А в это время майор, усадив перед собою дочь, говорил ей с умоляющею просьбой в глазах:
– Голубушка! Пожми мне еще руку, еще так пожми… Мне ничего больше не нужно…
Он ловил ее руки, и она жала ему их крепко, со слезами и страданием в глазах, смотря в его розовое, влажное лицо, обрамленное седыми, подстриженными под гребенку волосами и длинными усами, висевшими над плохо выбритой нижней частью лица.
– И надолго? – боязливо спросил майор Катю.
– Да, надолго… теперь надолго…
– А-а!.. Ты, значит, слышала обо мне? – стыдливо спросил майор.
– Да, я слышала… Но нет… нет… я не поэтому! – вспыхнула Катя. – Я совсем по-другому… совсем по-другому, – повторила она задумчиво.
– И в такое время! Ты не слыхала, может быть, – У нас здесь вокруг холера…
– Слышала и это. Но мне все равно… Ведь ты же не боишься! А Кузьминишна уж наверно не боится? Чем я хуже вас?
В дверях показалась строгая фигура Кузьминишны.
– Так и надо… Омойтесь в бане покаяния и очиститесь в горниле смерти, – проговорила она наставительным тоном, молясь в передний угол.

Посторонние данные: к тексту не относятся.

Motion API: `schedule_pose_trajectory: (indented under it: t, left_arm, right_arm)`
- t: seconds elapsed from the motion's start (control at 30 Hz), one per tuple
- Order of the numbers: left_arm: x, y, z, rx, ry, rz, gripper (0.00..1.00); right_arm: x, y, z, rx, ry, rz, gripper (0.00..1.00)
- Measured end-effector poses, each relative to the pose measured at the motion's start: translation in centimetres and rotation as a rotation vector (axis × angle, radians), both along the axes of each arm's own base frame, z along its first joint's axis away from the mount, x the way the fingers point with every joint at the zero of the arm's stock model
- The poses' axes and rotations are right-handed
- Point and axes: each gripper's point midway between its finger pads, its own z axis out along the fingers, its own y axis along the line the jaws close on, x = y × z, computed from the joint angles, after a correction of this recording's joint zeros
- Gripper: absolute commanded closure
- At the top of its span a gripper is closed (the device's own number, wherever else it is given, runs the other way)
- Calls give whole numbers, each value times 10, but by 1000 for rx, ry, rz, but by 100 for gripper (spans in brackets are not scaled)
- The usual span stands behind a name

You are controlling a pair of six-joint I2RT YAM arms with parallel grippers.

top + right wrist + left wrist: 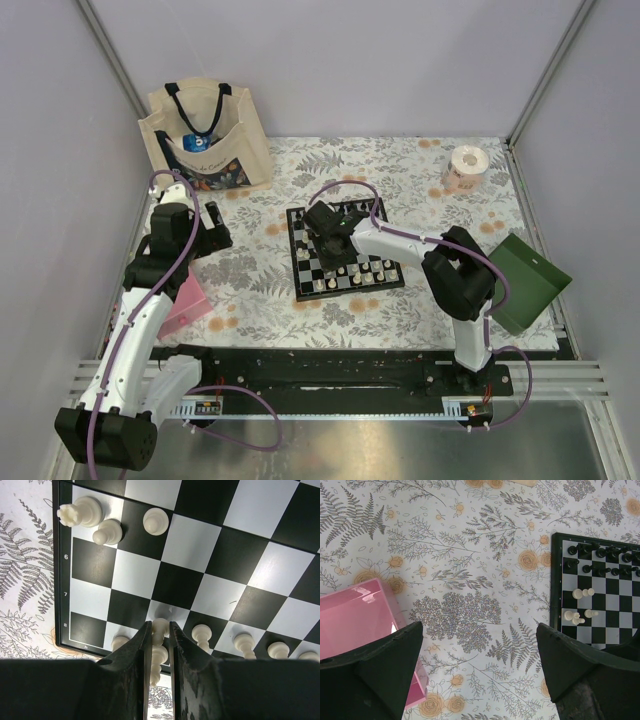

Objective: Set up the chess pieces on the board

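The board [296, 262] lies mid-table on the flowered cloth. My right gripper [326, 226] hovers over its far part, shut on a cream-white chess piece [160, 630] that lies lengthwise between the fingers, above the board [240, 545] near its h-file edge. More white pieces [202, 635] stand in a row beside it, and three others [107, 530] sit further along that edge. Black pieces [600, 552] and a few white ones [582, 593] show on the board [615, 625] in the left wrist view. My left gripper [479, 630] is open over bare cloth left of the board.
A pink box [185, 300] sits beside my left gripper [210, 236]. A tote bag [205, 135] stands at the back left, a tape roll [465, 165] at the back right, and a green tray [525, 280] leans at the right edge.
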Motion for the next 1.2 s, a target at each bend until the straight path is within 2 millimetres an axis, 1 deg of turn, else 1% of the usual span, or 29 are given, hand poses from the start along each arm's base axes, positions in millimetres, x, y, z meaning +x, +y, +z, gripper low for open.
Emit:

Катя бросилась было к ней, но Кузьминишна чопорно и серьезно расцеловалась с ней и смиренно, скрестив на груди руки (это ее обычная поза в чрезвычайных случаях), встала в углу у двери. Кузьминишна сердилась: она не могла простить Кате ее «бесчувственного забвенья» их, как будто их совсем на свете не было, как будто они не любили, или не умели уже, или отвыкли любить, как будто в них (то есть в майоре, в ней и «во всех прочих», подразумевала она) сердца не было, сердце вдруг застыло и охолодело. Она многое ей простила, она в продолжение долгих четырех лет предавалась наедине размышлениям о странном поведении Кати, о крутом переломе в ее характере, многое угадала, хотя и смутно, но угадала, и чем больше угадывала, тем больше прощала ей, но одного не могла простить, именно: «зачем сердце забыли; ведь сердце-то так же болело и страдало и о других, а забыли сердце, уму дали да отмщению волю!»